● **Your task**:
With the images removed, transcribe the listing that follows exactly.

○ ○ ○

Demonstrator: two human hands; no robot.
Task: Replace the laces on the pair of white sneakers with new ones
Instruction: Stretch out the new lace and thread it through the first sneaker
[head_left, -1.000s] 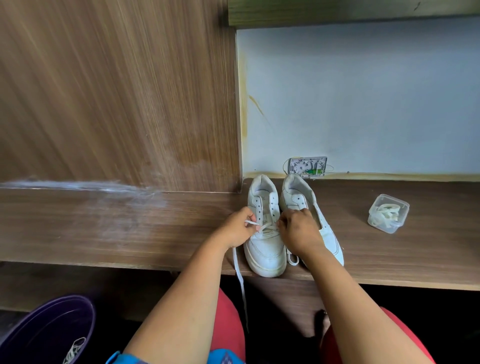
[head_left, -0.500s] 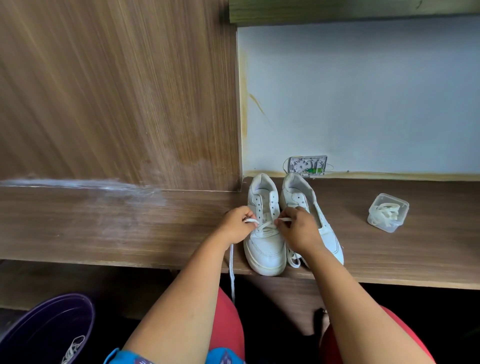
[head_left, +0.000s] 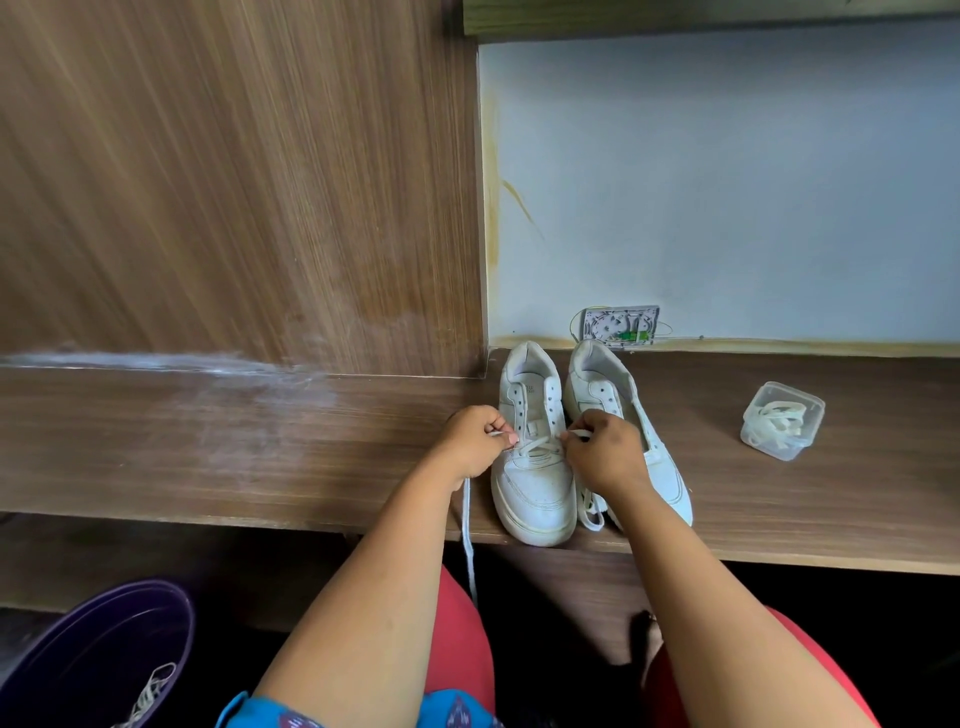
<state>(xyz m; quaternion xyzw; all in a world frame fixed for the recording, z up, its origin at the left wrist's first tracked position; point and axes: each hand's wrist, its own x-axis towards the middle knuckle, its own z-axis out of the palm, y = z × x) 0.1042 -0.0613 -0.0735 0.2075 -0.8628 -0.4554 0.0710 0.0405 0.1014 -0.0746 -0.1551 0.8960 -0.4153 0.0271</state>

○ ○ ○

● **Worked solution**:
Demonstrator: two human hands; no robot.
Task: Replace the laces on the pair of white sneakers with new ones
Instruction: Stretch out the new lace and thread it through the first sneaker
[head_left, -1.000s] 
[head_left, -0.500s] 
[head_left, +0.000s] 
<state>(xyz m; quaternion xyzw; all in a world frame fixed for the recording, z up, its origin at the left wrist's first tracked position; point and axes: each hand's wrist, its own x-axis towards the middle knuckle, its own z-axis out of the palm, y = z × x) 0.1042 -0.0613 -0.0735 0.2075 -0.8628 -0.4554 0.0710 0.0405 0.1014 -0.0746 -0.1551 0.8960 -0.4153 0.0271</state>

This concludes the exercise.